- _Task details_: In the data that follows, find the line with "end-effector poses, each"; transcribe it, every later line up to the one with "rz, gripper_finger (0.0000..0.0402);", and that line as well, exactly and with no others.

- _Information shown_:
┄┄┄┄┄┄┄┄┄┄┄┄┄┄┄┄┄┄┄┄
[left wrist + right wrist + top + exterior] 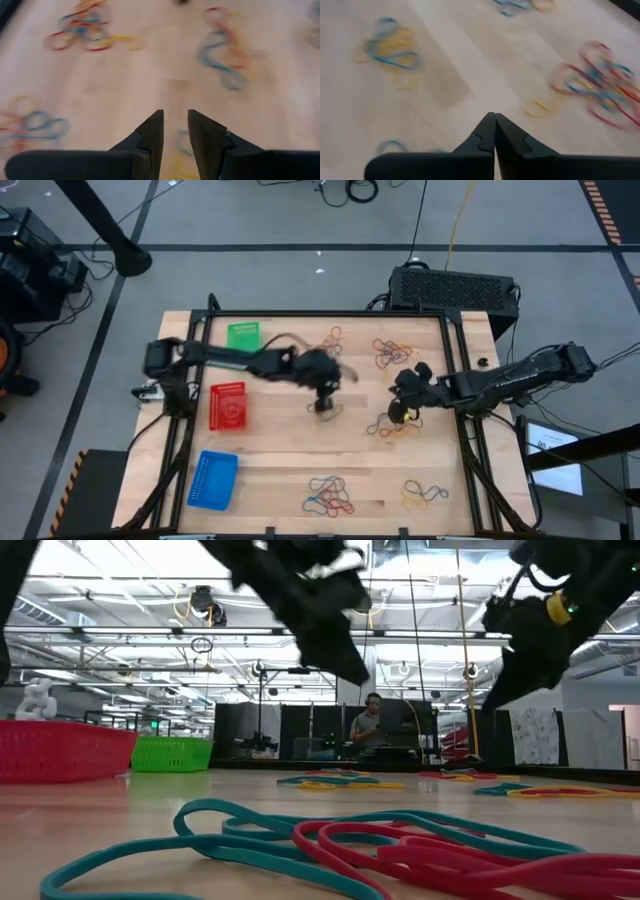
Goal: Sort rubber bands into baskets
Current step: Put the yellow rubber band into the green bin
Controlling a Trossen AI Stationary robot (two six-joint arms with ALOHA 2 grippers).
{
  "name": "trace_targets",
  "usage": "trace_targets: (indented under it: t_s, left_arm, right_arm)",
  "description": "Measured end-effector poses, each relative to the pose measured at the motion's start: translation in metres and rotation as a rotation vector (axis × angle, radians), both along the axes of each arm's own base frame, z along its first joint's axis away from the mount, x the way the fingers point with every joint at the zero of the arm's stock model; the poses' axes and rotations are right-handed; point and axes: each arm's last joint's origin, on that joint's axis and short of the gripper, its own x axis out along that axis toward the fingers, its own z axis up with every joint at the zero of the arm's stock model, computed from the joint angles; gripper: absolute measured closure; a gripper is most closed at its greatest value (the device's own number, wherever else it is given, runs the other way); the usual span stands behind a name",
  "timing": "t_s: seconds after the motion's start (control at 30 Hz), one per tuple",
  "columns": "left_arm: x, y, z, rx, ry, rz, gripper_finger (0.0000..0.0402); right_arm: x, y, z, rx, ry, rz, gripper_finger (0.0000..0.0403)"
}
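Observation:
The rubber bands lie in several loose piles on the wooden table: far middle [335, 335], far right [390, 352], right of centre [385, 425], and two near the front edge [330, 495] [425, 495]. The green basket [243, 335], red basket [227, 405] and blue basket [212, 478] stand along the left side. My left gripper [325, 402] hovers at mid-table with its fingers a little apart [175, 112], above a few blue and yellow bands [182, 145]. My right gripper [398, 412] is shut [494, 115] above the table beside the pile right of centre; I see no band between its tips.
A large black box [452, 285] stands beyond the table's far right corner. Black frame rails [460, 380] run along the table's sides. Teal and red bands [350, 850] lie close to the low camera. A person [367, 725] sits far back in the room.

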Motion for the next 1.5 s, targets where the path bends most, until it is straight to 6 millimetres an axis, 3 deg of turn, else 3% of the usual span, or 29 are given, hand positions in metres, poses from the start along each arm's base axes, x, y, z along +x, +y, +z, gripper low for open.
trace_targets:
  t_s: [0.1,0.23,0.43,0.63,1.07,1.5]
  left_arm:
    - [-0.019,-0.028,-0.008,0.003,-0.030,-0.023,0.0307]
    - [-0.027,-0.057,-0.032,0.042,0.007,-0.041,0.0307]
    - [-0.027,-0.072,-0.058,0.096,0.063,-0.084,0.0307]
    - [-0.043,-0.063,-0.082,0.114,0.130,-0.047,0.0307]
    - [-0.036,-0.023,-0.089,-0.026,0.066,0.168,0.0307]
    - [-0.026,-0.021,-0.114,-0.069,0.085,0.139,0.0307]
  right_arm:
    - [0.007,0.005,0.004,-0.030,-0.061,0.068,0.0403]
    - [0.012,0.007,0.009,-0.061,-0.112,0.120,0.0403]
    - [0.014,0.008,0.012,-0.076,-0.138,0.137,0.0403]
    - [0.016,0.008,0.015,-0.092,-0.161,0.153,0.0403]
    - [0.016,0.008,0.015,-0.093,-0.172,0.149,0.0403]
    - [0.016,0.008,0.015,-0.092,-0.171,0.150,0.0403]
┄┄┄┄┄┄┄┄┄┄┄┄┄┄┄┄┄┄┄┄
- _Task result_:
  "description": "Measured end-effector poses, each relative to the pose measured at the motion's start: translation in metres and rotation as a rotation vector (axis × angle, radians), both along the axes of each arm's own base frame, z along its first joint's axis away from the mount, x the way the fingers point with every joint at the zero of the arm's stock model; the poses' axes and rotations are right-handed; point and axes: each arm's last joint's origin, on that joint's axis and short of the gripper, its own x axis out along that axis toward the fingers, its own z axis up with every joint at the zero of the arm's stock model, computed from the joint angles; gripper: absolute measured closure; a gripper is most closed at its greatest value (the device's own number, wherever else it is given, runs the other way); the usual span stands behind a name",
  "timing": "t_s: seconds after the motion's start (control at 30 Hz), one per tuple",
  "columns": "left_arm: x, y, z, rx, ry, rz, gripper_finger (0.0000..0.0402); right_arm: x, y, z, rx, ry, rz, gripper_finger (0.0000..0.0403)"

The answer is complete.